* INSTRUCTIONS TO FOLLOW
How does the data below read from its first line through the line containing "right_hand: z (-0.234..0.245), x"? Print those lines exactly.
————————
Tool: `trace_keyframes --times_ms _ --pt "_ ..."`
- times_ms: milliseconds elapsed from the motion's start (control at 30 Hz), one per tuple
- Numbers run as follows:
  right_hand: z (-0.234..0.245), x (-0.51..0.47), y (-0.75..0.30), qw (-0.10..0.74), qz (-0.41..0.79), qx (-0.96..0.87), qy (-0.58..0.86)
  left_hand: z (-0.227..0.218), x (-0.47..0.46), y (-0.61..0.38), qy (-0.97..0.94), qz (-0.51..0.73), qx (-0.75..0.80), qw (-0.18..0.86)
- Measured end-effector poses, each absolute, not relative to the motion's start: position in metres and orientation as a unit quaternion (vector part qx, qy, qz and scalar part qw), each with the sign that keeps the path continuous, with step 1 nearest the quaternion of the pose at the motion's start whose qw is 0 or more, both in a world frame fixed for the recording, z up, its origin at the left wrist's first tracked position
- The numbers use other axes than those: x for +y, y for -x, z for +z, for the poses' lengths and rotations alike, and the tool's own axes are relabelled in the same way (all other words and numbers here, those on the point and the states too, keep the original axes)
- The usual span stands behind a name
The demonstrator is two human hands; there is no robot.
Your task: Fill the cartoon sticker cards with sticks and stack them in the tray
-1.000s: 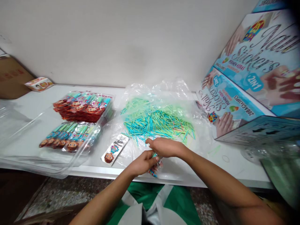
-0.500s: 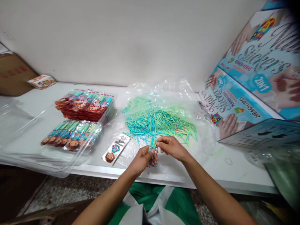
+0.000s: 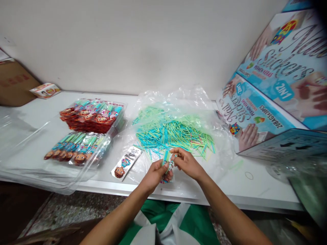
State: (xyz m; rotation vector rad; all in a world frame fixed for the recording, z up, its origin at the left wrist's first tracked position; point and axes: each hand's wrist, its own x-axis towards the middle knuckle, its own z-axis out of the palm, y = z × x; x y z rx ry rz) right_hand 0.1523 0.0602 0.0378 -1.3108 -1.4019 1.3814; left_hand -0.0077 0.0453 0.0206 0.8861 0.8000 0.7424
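Observation:
In front of me, my left hand is closed around a small clear packet with a printed cartoon face, its thumb across the front. Green and blue sticks stand up inside the packet's top. My right hand pinches at the packet's upper right edge, thumb and forefinger together. Just beyond both hands lies a heap of thin blue and green sticks on clear plastic sheeting. Left of my left hand, a flat packet with a cartoon head lies on the table.
A clear plastic tray at left holds stacked red packets and a row of stick-filled packets. Large printed boxes stand at right. A brown carton and small box sit at far left, along the wall.
My right fingers have shifted slightly at the packet's top right edge, curling more and moving a little away from the sticks. My left hand keeps its hold.

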Motion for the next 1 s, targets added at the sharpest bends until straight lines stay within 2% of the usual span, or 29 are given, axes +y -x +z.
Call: trace_keyframes --times_ms 733,1000 --pt "0.0459 0.0593 -0.1517 0.356 0.459 -0.618 0.529 0.0276 0.0441 0.0077 -0.406 0.315 0.363 0.778" --pt "0.0446 0.0565 -0.1478 0.374 0.425 -0.631 0.531 0.0258 0.0440 0.0072 -0.401 0.324 0.365 0.775"
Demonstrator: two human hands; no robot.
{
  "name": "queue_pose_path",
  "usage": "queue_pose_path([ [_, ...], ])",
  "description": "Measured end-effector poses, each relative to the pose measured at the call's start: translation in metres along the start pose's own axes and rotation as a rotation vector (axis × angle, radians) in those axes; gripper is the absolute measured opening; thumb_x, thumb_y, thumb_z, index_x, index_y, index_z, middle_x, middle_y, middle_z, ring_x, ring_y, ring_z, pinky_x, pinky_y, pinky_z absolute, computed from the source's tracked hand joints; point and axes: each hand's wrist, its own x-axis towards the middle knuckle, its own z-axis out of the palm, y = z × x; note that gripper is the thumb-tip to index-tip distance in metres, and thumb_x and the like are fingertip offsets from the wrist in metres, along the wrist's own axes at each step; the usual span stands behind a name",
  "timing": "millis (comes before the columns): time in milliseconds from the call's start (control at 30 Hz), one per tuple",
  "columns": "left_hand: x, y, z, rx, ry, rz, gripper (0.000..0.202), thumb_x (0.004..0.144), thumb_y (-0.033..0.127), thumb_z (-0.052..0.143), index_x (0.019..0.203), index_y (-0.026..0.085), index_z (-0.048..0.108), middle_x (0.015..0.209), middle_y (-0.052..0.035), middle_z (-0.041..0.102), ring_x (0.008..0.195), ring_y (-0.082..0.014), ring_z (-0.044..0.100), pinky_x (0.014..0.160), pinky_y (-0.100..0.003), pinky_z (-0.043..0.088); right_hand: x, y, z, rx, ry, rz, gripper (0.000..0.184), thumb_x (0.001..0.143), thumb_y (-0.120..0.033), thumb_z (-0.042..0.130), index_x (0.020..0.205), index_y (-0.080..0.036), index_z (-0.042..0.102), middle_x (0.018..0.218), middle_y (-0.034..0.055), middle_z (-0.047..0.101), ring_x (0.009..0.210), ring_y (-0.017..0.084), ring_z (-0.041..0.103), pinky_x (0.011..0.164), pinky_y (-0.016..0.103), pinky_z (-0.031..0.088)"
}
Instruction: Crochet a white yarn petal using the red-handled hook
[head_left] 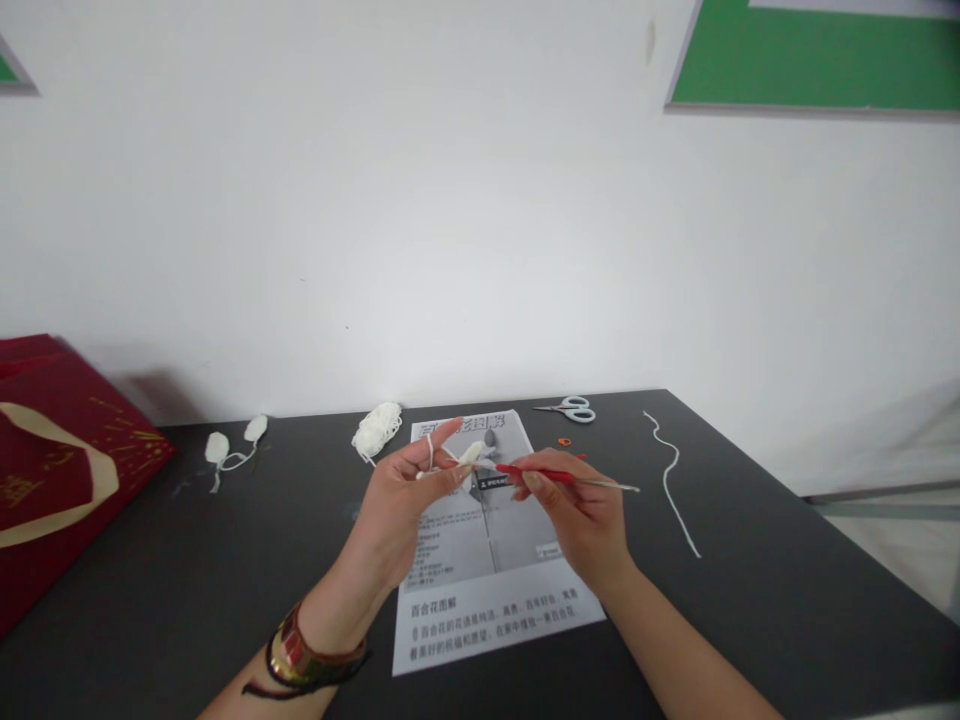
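Between thumb and fingers, my left hand pinches a small white crochet piece, and a strand of white yarn loops over a raised finger. My right hand is closed round a crochet hook with a red grip and metal ends. The hook's left tip meets the crochet piece; whether it passes through a stitch is too small to tell. Beneath both hands lies a printed pattern sheet with pictures and Chinese text, partly covered by them.
A ball of white yarn sits behind my left hand. Two white crocheted petals lie at the left by a red gift bag. Scissors, an orange stitch marker and a loose yarn length are on the dark table.
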Motion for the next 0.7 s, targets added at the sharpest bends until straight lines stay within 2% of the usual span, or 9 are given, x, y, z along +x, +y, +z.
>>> queue_pose_path([
  [100, -0.001, 0.001, 0.001, -0.055, 0.021, 0.006, 0.051, 0.064, 0.015, 0.077, 0.114, 0.023, 0.065, 0.072, 0.0052, 0.055, 0.063, -0.0075, 0.054, 0.068, -0.023, 0.042, -0.001, 0.0, -0.002, -0.036, -0.06, -0.077, 0.015, 0.082, -0.015, 0.062, 0.09, -0.024, 0.071, 0.079, 0.0029, 0.069, 0.067, 0.014, 0.063, 0.06, 0.027, 0.05],
  [200, 0.0, 0.005, 0.002, -0.155, 0.003, -0.07, 0.048, 0.065, 0.012, 0.075, 0.111, 0.018, 0.066, 0.069, 0.0035, 0.057, 0.067, -0.0085, 0.056, 0.07, -0.022, 0.042, -0.002, 0.001, -0.003, -0.064, -0.125, -0.19, 0.024, 0.083, -0.009, 0.058, 0.096, -0.025, 0.07, 0.086, 0.0047, 0.07, 0.075, 0.017, 0.065, 0.066, 0.031, 0.052],
  [300, 0.001, 0.008, 0.004, -0.236, -0.032, -0.177, 0.044, 0.065, 0.01, 0.073, 0.109, 0.012, 0.067, 0.073, -0.0018, 0.063, 0.071, -0.0112, 0.058, 0.07, -0.023, 0.043, -0.003, 0.0, -0.005, -0.184, -0.204, -0.38, 0.035, 0.081, -0.002, 0.056, 0.105, -0.025, 0.068, 0.095, 0.0072, 0.07, 0.083, 0.019, 0.065, 0.069, 0.034, 0.053],
  [367, -0.001, 0.009, 0.005, -0.241, -0.032, -0.17, 0.043, 0.066, 0.009, 0.073, 0.109, 0.011, 0.066, 0.075, -0.0029, 0.065, 0.072, -0.0118, 0.059, 0.072, -0.024, 0.044, -0.004, -0.001, -0.005, -0.293, -0.237, -0.519, 0.042, 0.08, 0.001, 0.054, 0.112, -0.024, 0.065, 0.1, 0.0087, 0.07, 0.086, 0.019, 0.064, 0.071, 0.035, 0.054],
  [500, -0.008, 0.008, 0.009, -0.142, 0.034, 0.0, 0.057, 0.065, 0.011, 0.075, 0.12, 0.018, 0.059, 0.067, 0.0043, 0.061, 0.065, -0.0105, 0.06, 0.069, -0.024, 0.045, -0.008, 0.001, -0.005, -0.508, -0.282, -0.755, 0.041, 0.085, -0.007, 0.05, 0.123, -0.02, 0.057, 0.105, 0.0129, 0.068, 0.094, 0.022, 0.062, 0.074, 0.037, 0.056],
  [567, -0.011, 0.006, 0.011, -0.039, 0.092, 0.097, 0.06, 0.065, 0.014, 0.075, 0.122, 0.023, 0.057, 0.069, 0.0052, 0.061, 0.062, -0.0104, 0.059, 0.065, -0.024, 0.046, -0.01, 0.001, -0.004, -0.625, -0.3, -0.848, 0.039, 0.087, -0.012, 0.048, 0.125, -0.015, 0.055, 0.104, 0.0153, 0.068, 0.097, 0.024, 0.062, 0.077, 0.038, 0.056],
  [633, -0.012, 0.004, 0.011, 0.108, 0.156, 0.223, 0.049, 0.066, 0.017, 0.075, 0.113, 0.022, 0.063, 0.074, 0.002, 0.064, 0.069, -0.0143, 0.062, 0.069, -0.027, 0.047, -0.011, 0.001, -0.003, -0.696, -0.302, -0.892, 0.038, 0.086, -0.011, 0.05, 0.124, -0.013, 0.055, 0.102, 0.0164, 0.068, 0.097, 0.024, 0.062, 0.079, 0.039, 0.056],
  [700, -0.011, 0.002, 0.011, 0.261, 0.201, 0.338, 0.029, 0.065, 0.019, 0.075, 0.094, 0.019, 0.069, 0.081, -0.0032, 0.068, 0.085, -0.0215, 0.064, 0.077, -0.031, 0.047, -0.011, 0.001, -0.002, -0.668, -0.29, -0.861, 0.04, 0.084, -0.008, 0.052, 0.123, -0.013, 0.055, 0.101, 0.0159, 0.068, 0.093, 0.023, 0.063, 0.076, 0.037, 0.056],
])
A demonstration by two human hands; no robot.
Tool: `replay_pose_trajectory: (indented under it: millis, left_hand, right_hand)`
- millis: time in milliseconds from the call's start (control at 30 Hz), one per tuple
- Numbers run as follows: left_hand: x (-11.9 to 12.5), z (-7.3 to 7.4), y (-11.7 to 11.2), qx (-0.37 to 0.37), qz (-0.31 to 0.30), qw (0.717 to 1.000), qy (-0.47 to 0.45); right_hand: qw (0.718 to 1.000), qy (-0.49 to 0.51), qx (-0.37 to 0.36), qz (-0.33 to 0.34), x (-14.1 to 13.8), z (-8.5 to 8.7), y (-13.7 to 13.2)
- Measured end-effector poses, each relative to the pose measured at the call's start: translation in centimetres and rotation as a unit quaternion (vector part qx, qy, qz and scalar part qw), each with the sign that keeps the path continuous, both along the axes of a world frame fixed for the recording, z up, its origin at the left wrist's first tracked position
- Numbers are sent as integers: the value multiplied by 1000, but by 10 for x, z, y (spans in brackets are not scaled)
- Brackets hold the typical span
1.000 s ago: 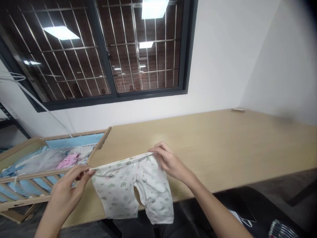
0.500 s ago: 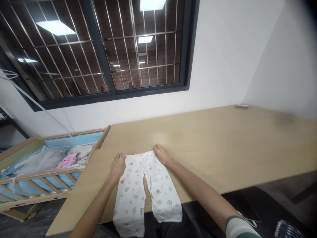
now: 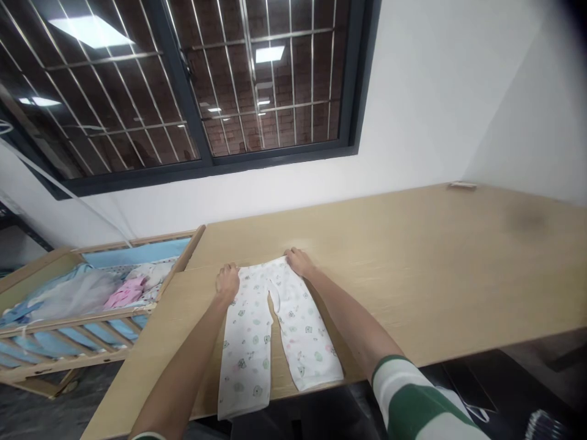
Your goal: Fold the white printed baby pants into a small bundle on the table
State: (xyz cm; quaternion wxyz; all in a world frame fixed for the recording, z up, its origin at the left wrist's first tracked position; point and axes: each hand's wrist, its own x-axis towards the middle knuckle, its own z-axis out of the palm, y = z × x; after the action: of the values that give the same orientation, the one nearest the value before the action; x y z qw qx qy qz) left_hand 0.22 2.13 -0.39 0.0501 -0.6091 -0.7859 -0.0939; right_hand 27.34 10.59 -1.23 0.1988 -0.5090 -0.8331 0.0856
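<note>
A small pair of white baby pants [image 3: 250, 333] with a printed pattern lies spread on the wooden table, waistband toward the wall and legs toward me. My left hand [image 3: 228, 282] is closed on the left corner of the waistband. At the right corner of the waistband, my right hand [image 3: 299, 263] grips the cloth with curled fingers. The left leg's cuff hangs slightly over the table's front edge, while the right cuff rests close to that edge.
The light wooden table [image 3: 389, 263] stretches far to the right, with a small flat object [image 3: 462, 185] at its back. A wooden crib [image 3: 114, 318] holding a pink cloth [image 3: 126, 292] and other bedding stands at the left. Behind is a barred window [image 3: 270, 91].
Both hands have moved forward across the table, pulling the pants toward the wall. More of the legs now lies on the tabletop. The head view has shifted slightly.
</note>
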Motion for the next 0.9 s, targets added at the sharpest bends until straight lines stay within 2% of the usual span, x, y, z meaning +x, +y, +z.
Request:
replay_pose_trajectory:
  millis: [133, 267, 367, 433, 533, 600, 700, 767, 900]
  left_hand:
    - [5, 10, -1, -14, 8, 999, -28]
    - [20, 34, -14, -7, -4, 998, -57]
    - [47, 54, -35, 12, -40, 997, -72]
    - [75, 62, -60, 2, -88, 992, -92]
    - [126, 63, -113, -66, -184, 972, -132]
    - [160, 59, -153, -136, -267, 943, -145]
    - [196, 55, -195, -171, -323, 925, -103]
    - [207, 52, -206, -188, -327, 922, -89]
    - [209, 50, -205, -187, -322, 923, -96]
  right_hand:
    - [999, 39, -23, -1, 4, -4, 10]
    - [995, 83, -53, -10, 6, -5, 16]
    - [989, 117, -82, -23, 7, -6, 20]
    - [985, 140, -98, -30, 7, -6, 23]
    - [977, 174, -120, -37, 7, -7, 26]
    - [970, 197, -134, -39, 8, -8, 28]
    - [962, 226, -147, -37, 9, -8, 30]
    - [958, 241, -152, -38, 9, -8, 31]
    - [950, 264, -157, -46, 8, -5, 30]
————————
* RESULT FOR THIS TASK
Tool: `trace_keyframes --times_ms _ --pt "_ ..."`
- times_ms: milliseconds elapsed from the motion's start (control at 30 Hz), one per tuple
- Numbers run as follows:
  right_hand: z (-0.234..0.245), x (-0.51..0.47), y (-0.75..0.30), qw (-0.10..0.74), qz (-0.41..0.79), qx (-0.96..0.87), qy (-0.58..0.86)

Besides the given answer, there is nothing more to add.